::: Data for this exercise

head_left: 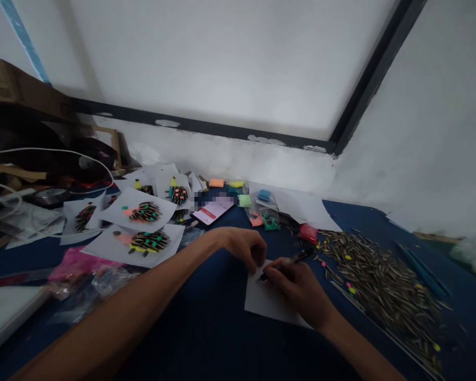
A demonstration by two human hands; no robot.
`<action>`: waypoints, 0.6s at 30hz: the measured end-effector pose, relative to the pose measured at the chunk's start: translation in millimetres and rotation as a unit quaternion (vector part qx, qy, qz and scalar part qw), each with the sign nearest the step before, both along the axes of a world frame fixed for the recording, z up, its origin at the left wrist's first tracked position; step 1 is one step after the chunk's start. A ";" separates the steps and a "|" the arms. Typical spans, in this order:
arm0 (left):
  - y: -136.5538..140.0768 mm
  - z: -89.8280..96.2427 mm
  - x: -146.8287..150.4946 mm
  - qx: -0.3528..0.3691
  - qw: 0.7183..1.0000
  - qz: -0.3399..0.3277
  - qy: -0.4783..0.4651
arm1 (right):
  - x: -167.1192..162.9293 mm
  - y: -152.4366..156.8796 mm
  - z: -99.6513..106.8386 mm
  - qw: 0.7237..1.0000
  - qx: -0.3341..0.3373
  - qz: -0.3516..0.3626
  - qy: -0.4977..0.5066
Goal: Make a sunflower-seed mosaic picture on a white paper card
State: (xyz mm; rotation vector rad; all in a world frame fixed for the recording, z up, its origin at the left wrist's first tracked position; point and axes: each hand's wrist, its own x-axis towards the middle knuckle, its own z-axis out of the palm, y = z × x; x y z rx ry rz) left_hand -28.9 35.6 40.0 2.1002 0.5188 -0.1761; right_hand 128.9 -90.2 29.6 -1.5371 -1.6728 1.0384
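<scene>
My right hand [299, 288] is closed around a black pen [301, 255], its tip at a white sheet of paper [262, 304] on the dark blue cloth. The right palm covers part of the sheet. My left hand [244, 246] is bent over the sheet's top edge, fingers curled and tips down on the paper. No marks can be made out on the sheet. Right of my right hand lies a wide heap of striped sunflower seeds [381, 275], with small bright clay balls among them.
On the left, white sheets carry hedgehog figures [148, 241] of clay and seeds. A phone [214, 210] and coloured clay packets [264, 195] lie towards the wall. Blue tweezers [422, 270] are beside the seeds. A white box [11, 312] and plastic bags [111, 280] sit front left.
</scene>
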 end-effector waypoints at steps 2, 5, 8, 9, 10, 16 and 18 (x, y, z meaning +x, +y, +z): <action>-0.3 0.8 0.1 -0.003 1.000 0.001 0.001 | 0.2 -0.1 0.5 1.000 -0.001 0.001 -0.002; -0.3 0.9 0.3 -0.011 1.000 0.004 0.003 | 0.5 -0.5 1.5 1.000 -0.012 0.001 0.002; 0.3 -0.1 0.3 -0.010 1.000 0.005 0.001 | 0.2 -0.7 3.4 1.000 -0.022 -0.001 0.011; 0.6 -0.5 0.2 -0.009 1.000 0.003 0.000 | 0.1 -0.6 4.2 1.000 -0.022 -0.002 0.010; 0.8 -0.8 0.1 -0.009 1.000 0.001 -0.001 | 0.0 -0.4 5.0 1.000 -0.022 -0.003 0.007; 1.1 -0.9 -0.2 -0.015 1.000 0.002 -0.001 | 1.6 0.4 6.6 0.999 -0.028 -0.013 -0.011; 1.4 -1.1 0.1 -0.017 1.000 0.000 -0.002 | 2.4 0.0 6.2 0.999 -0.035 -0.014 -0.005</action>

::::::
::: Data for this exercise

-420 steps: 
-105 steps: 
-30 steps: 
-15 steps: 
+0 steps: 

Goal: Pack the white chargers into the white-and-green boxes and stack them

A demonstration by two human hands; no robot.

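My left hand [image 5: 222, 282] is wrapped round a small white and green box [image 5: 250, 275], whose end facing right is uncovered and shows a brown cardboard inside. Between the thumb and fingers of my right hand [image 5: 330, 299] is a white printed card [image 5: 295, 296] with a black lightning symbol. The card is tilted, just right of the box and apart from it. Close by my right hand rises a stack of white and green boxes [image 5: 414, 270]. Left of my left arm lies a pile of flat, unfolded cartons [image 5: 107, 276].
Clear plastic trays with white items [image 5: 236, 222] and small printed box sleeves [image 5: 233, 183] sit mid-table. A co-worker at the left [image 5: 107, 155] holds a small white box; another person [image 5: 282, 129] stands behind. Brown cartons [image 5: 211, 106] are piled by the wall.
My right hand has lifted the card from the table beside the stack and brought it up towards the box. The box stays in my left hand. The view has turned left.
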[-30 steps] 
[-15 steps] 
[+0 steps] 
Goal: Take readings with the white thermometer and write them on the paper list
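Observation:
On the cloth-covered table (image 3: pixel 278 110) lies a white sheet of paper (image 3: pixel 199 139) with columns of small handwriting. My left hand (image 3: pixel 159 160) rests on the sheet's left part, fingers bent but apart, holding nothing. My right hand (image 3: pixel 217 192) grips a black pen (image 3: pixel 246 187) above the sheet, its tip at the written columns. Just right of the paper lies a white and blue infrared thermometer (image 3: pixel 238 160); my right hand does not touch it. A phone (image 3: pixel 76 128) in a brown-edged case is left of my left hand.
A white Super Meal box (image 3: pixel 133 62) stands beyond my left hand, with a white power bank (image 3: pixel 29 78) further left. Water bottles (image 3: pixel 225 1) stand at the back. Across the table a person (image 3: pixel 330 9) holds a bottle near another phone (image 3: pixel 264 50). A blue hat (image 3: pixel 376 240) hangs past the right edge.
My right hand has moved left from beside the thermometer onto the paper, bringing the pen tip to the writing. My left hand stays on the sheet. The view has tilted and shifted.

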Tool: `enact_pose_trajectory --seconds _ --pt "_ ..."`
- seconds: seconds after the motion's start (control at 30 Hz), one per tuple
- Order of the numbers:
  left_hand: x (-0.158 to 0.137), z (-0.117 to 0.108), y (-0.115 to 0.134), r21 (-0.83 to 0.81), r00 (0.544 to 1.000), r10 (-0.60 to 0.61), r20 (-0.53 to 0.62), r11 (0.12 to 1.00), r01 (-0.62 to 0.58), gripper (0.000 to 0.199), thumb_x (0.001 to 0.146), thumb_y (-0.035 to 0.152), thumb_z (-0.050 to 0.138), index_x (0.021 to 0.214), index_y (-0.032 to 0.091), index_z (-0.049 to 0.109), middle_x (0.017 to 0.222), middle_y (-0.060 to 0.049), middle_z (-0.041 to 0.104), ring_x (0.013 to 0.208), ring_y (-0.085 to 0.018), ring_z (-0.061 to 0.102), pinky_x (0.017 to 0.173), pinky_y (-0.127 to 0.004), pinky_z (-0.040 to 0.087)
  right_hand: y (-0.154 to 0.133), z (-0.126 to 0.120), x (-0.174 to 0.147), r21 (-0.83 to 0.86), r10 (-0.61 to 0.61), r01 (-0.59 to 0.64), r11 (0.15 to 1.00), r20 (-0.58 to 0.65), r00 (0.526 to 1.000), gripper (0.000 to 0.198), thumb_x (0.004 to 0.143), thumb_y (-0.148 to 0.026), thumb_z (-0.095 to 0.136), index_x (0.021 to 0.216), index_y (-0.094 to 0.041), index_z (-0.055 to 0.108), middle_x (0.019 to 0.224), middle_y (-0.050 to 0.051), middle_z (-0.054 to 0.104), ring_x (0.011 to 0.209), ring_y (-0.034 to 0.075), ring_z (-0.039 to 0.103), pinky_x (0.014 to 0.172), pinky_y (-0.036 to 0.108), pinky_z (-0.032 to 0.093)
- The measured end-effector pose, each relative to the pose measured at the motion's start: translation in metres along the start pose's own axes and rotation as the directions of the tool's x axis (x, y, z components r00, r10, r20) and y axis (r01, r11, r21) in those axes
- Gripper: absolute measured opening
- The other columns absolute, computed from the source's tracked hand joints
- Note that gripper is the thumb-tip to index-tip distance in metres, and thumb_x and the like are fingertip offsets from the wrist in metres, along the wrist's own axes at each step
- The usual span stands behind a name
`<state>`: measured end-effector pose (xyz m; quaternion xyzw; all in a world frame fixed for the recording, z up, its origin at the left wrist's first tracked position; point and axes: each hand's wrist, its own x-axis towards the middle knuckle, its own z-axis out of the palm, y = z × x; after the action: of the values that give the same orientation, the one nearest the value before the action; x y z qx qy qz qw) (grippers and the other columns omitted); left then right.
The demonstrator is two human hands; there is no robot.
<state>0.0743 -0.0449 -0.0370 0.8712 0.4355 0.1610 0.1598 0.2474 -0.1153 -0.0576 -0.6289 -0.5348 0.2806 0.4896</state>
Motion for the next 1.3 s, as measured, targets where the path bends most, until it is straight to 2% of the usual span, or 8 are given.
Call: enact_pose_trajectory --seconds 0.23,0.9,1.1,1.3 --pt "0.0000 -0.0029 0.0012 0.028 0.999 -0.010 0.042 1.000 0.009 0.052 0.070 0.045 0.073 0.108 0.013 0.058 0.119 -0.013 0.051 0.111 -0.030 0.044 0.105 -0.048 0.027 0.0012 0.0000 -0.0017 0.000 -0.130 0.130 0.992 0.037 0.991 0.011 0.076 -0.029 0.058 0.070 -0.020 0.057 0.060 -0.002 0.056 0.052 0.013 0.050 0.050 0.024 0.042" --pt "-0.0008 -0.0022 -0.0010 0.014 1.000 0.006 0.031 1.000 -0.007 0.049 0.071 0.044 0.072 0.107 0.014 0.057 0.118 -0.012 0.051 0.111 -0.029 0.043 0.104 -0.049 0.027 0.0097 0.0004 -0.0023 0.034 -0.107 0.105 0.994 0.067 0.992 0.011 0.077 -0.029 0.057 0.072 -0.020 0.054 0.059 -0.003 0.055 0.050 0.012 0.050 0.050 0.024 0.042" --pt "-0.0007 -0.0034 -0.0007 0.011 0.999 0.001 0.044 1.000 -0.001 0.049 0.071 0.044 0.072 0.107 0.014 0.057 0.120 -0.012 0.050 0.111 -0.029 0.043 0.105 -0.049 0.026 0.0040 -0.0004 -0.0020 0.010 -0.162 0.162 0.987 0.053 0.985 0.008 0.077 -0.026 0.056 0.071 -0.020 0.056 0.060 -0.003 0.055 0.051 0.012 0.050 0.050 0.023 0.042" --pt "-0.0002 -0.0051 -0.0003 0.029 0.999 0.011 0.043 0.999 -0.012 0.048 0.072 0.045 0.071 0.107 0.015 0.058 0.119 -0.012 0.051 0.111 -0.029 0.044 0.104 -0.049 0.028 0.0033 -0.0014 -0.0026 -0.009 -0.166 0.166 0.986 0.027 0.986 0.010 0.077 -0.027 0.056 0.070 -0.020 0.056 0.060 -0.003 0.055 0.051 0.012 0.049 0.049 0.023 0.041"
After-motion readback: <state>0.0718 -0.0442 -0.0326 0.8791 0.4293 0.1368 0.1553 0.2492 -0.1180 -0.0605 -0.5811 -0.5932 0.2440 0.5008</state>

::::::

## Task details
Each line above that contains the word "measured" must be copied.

## Answer space
`<action>`: waypoints, 0.6s at 30hz: the measured end-effector pose, relative to the pose measured at the chunk's start: translation in millimetres and rotation as a unit quaternion (vector part qx, qy, qz and scalar part qw), each with the sign nearest the step before, both along the axes of a world frame fixed for the recording, z up, its origin at the left wrist's first tracked position; step 1 is one step after the chunk's start. A ";" separates the steps and a "|" the arms. Typical spans, in this order:
- The measured end-effector pose, each relative to the pose measured at the motion's start: translation in metres along the start pose's own axes and rotation as the directions of the tool's x axis (x, y, z components r00, r10, r20) and y axis (r01, r11, r21) in those axes
- Gripper: absolute measured opening
`<state>`: measured end-effector pose (xyz m; quaternion xyzw; all in a world frame fixed for the recording, z up, its origin at the left wrist's first tracked position; point and axes: each hand's wrist, its own x-axis towards the middle knuckle, its own z-axis out of the palm, y = z × x; after the action: of the values that give the same orientation, the one nearest the value before the action; x y z qx qy qz qw) (grippers and the other columns omitted); left then right.
Motion for the next 1.3 s, as measured, targets where the path bends most, until it is straight to 2% of the usual span, or 8 are given.

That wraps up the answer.